▶ [EXERCISE OBJECTIVE]: Keep the images out while you retype all of the data exactly.
++++++++
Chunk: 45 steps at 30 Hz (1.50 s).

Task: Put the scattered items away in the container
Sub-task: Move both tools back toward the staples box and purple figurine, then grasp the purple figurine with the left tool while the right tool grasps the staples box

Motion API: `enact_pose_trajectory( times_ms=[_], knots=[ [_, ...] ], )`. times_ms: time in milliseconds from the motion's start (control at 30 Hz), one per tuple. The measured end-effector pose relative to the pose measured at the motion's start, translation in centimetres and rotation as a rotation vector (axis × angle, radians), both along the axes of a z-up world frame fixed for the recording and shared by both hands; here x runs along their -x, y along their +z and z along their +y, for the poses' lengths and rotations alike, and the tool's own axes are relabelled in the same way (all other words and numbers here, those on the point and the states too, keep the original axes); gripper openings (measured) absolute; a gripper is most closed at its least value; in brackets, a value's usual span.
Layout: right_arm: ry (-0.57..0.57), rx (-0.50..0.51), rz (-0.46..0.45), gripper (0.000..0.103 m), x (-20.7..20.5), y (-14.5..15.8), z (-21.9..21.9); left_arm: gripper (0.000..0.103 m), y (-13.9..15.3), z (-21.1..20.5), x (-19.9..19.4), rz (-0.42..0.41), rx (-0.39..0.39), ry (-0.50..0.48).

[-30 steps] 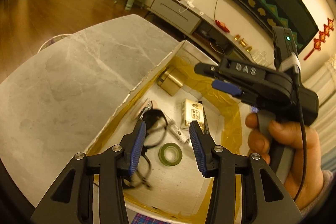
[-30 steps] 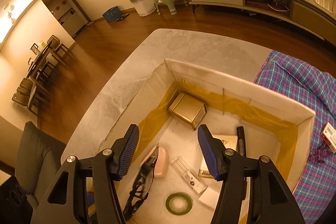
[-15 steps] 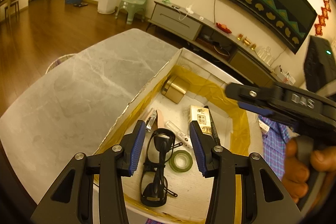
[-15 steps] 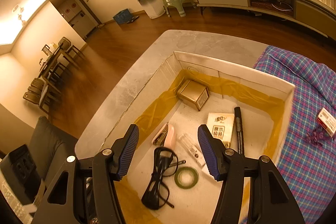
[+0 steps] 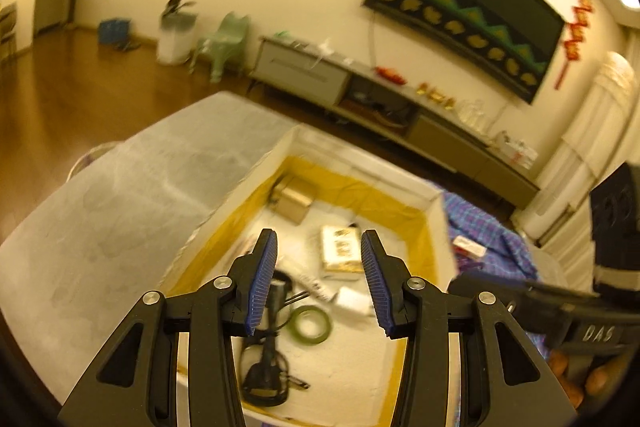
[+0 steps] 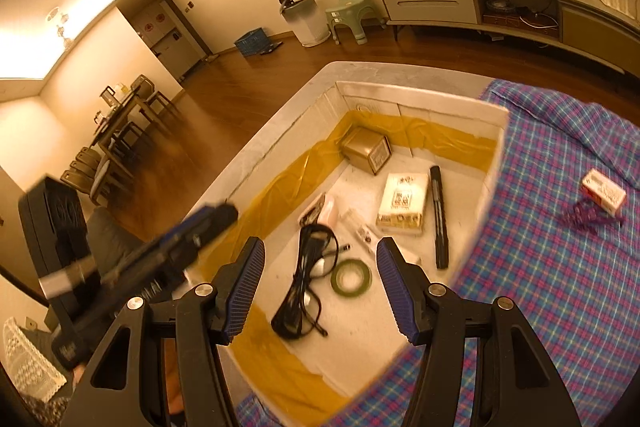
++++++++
▶ [EXERCISE RESPONSE]:
Chunk: 45 steps at 30 Hz (1.50 s).

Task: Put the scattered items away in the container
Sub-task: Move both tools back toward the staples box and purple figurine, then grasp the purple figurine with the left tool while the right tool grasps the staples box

Motion API: `enact_pose_trajectory( times_ms=[_], knots=[ [_, ...] ], )`. times_ms: time in milliseconds from the motion's start (control at 30 Hz), one per tuple. The measured end-effector pose relative to the pose measured at the motion's start, translation in centimetres and rotation as a rotation vector (axis × angle, radians), both along the axes of a z-up world frame fixed for the recording and shared by both hands; here x runs along their -x, y along their +z and z along their +y, for the poses' lengths and rotations alike, and the tool's own axes are relabelled in the same way (all other words and numbers here, those on the point and the states too, keep the original axes); gripper openings (measured) absolute; a gripper is most closed at its least value; in brackets, a value's usual span.
Layout: right_arm: ry (-0.57..0.57), rx (-0.50..0.51), rz (-0.46..0.45), gripper (0.000..0.103 m), x (-20.7..20.5), y (-14.5..15.8), z (-21.9..21.9); left_arm: gripper (0.000..0.103 m), y (-13.9..15.3), z (-21.1..20.5), x (-19.9..19.4), rz (-0.42..0.41), rx (-0.39..0.39), ry (-0.50..0.48).

[-30 steps] 
[-30 steps] 
[-15 steps] 
[-15 steps] 
[+0 steps] 
[+0 steps] 

Nothing further remains in the output.